Лицо Хильдегарды стало задумчивым, почти встревоженным. Молчание так затянулось, что я успела отчаянно испугаться, не углядела ли она нечто еретическое в моем ответе и не собирается ли отказать мне в сопровождении ко двору. Наконец настоятельница выпрямилась, приняв некое решение.
– Мое предложение в силе, – сказала, заметив мой взгляд. Меня охватило облегчение от того, что признание ее не оттолкнуло. – Я глубоко опечалилась, когда твоя бабушка в те давние времена решила… – Она сделала паузу, подыскивая нужные слова, и голос у нее стал сдержанным. – …пойти другим путем. Мы были почти как сестры. Ты явно провидица. Я еще многого не знаю об истории этого места. Возможно, ты сможешь помочь мне понять.
Я тупо уставилась на нее.
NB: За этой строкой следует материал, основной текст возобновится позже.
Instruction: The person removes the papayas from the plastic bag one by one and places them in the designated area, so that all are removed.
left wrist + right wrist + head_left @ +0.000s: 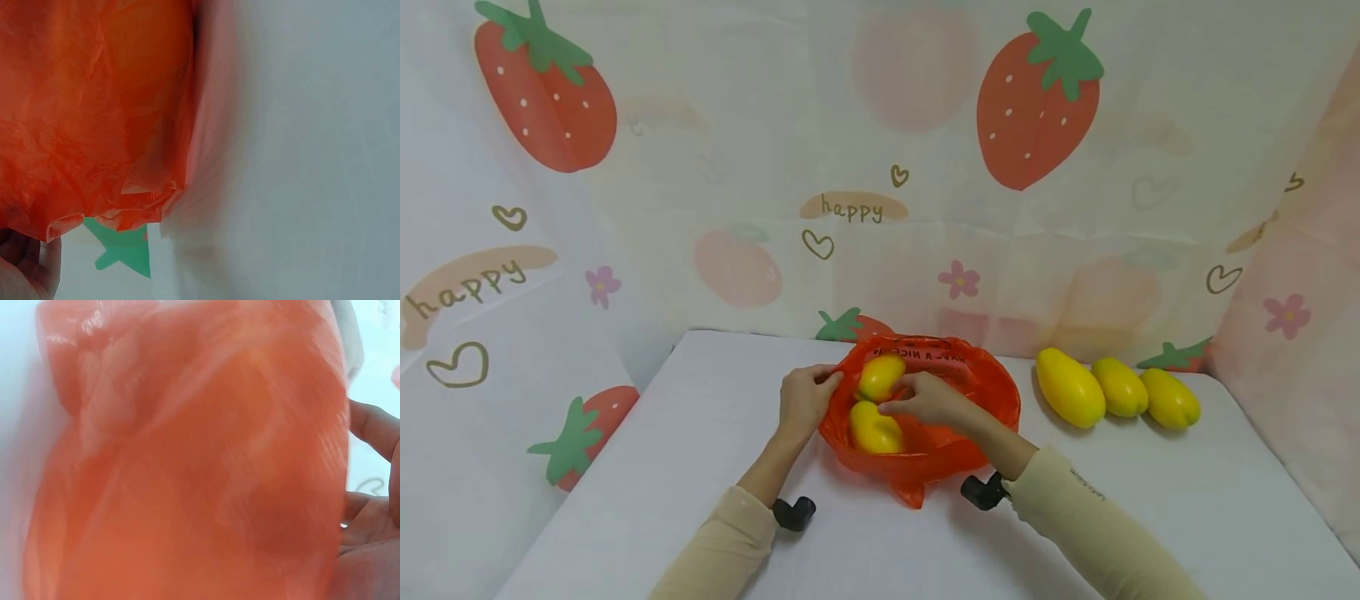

Моя уверенность в том, что нужно отклонить ее предложение, заметно пошатнулась. Теперь оно обрело иной смысл. С ней говорила Мать. Если Хильдегарда включит камни в стены, возможно, Матери удастся заговорить со мной прямо здесь. И мне так или иначе нужно будет покровительство для встречи с королем. Голова у меня пошла кругом.
– Можно мне поразмыслить?
Хильдегарда улыбнулась. Морщинки у нее вокруг глаз проступили заметнее.
– Конечно. Это чрезвычайно серьезный выбор.
Я уже собралась уйти, когда поняла, что у меня остался еще один вопрос. Даже несмотря на ее поддержку, я боялась выступать на суде.
– Меня все еще беспокоит прием у короля – вернее, императора. Вы могли бы научить меня правильно разговаривать, чтобы я не сказала ничего неподобающего?
По лицу Хильдегарды снова медленно расплылась улыбка.
– Разумеется. Это я могу сделать с легкостью, присоединишься ты к нам или нет.
Мы просидели в башне до позднего вечера, обсуждая то, как мне следует держаться и какого обращения будет ждать император. Я поведала о своем сходстве с принцессой, и мы продумали, как повернуть это в мою пользу. Матушка заставила меня повторять рассказ снова и снова, поправляя на ходу и задавая вопросы, которые мог задать король.
– Говори правду, – настаивала она снова и снова. – У Фредерика блестящее чутье. Он поймет, если ты станешь о чем-то умалчивать.
Я постаралась не слишком в это вдумываться.
Глава 27
За несколько дней до отбытия на королевский суд я обнаружила у себя на белье ржавого цвета пятно. Уставившись на него, я познакомилась с новым сортом головокружения. Живот свело от недоверия. Розовое масло подействовало. Когда я рассказала об этом Вальбурге, та взвизгнула и захлопала в ладоши, а потом предложила принести кровавого мха, чтобы я положила его в исподнее. В ожидании ее возвращения я уселась на край кровати, глядя на испачканную ткань и пытаясь разобраться в своих чувствах. Сколько же молитв было вознесено в ожидании этого дня. Я должна была захлебываться восторгом, а радость оказалась удивительно далекой.